I was chatting to a banking industry contact recently and was told that if the Clydesdale and Yorkshire Group (CYBG) bank merger with Virgin Money goes ahead, the project to create a digital bank at the latter will be scrapped.
In February Virgin announced its plan to build a digital bank. At the time Virgin Money CEO Jayne-Anne Gadhia said: “As part of this strategy, we are developing a data-driven, customer-centric digital bank, which will allow us to take advantage of the significant technological and regulatory changes shaping UK retail banking, broaden our customer appeal and provide access to a wider pool of UK retail banking revenues.”

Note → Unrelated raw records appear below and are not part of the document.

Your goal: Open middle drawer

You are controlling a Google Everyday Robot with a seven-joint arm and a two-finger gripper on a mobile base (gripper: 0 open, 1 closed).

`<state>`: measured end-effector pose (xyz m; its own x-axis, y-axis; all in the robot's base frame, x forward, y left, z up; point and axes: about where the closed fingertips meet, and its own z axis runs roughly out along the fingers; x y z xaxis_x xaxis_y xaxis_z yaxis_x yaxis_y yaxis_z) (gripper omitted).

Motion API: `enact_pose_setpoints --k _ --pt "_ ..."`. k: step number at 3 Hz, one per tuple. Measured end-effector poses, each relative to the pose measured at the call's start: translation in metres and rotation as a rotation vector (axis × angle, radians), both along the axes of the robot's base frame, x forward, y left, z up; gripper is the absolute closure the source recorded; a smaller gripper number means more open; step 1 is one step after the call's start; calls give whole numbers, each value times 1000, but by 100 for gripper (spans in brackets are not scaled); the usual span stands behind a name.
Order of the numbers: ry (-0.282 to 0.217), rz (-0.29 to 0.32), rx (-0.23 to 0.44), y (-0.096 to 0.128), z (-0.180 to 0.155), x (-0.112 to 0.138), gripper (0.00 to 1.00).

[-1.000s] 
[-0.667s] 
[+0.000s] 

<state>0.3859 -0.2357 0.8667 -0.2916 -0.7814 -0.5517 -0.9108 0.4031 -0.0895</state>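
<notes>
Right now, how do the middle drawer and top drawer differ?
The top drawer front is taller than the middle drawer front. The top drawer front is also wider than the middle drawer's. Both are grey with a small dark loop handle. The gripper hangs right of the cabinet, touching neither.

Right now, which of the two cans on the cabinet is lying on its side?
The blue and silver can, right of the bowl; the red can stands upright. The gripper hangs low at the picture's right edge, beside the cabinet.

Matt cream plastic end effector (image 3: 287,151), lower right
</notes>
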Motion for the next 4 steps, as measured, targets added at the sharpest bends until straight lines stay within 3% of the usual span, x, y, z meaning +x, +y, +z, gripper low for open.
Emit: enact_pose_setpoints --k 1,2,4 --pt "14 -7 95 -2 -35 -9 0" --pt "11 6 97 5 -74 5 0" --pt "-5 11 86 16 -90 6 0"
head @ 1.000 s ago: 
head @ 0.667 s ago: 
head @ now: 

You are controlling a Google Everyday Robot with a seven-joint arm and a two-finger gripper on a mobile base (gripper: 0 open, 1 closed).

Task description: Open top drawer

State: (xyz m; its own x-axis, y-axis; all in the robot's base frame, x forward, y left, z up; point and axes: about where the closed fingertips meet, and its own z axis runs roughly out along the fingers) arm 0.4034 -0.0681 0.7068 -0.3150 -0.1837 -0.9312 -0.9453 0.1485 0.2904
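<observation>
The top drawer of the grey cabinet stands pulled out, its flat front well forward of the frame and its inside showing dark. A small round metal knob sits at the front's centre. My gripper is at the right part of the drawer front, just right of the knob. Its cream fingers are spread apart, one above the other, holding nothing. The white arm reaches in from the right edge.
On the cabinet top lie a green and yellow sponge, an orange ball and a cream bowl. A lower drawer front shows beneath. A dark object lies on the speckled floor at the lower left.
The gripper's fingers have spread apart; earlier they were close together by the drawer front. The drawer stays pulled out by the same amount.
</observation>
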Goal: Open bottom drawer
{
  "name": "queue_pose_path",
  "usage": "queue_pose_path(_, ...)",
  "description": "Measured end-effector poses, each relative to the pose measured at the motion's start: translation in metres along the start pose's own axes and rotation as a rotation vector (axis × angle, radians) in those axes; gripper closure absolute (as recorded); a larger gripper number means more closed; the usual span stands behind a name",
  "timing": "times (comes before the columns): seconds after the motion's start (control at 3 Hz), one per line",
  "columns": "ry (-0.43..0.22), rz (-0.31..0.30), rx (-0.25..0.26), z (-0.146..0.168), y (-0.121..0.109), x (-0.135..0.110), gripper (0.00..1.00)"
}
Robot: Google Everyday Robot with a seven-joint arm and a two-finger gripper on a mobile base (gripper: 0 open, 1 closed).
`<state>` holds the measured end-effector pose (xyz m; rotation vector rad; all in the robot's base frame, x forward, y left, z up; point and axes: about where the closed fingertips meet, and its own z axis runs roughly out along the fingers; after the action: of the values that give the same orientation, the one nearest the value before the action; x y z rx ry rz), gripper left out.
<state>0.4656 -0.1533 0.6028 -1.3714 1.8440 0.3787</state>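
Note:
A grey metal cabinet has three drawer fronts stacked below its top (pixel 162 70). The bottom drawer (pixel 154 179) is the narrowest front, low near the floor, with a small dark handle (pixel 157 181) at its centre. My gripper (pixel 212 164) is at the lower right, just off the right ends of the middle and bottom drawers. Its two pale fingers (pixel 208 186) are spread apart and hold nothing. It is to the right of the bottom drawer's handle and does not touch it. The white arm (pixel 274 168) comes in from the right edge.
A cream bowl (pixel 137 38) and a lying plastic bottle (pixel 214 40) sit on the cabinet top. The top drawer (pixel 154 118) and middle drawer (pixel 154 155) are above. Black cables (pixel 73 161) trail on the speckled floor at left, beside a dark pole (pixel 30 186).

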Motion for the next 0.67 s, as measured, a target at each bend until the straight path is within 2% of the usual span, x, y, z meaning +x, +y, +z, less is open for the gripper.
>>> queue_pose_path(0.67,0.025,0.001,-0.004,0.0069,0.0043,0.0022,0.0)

The bank also said it has spent over £38m on developing a digital banking platform, which it said will harness data to offer customers personalised accounts. This is an aim to expand its retail banking customer base, as well as the number of small business customers it serves.
But if the merger with CYBG goes ahead it will find itself in possession of two digital banks, well one and a half perhaps, because CYBG has an existing digital bank. This is app based and known as B, which has 200,000 users already.
So the choice would be run two digital banks, scrap an established one with 200,000 users, or can the new digital bank project.
A spokesman at Virgin Money told me the next stage of the merger process is the shareholder vote and until then “nothing has been decided.
And a spokeswoman at Clydesdale and Yorkshire bank also said there has been no decisions as yet.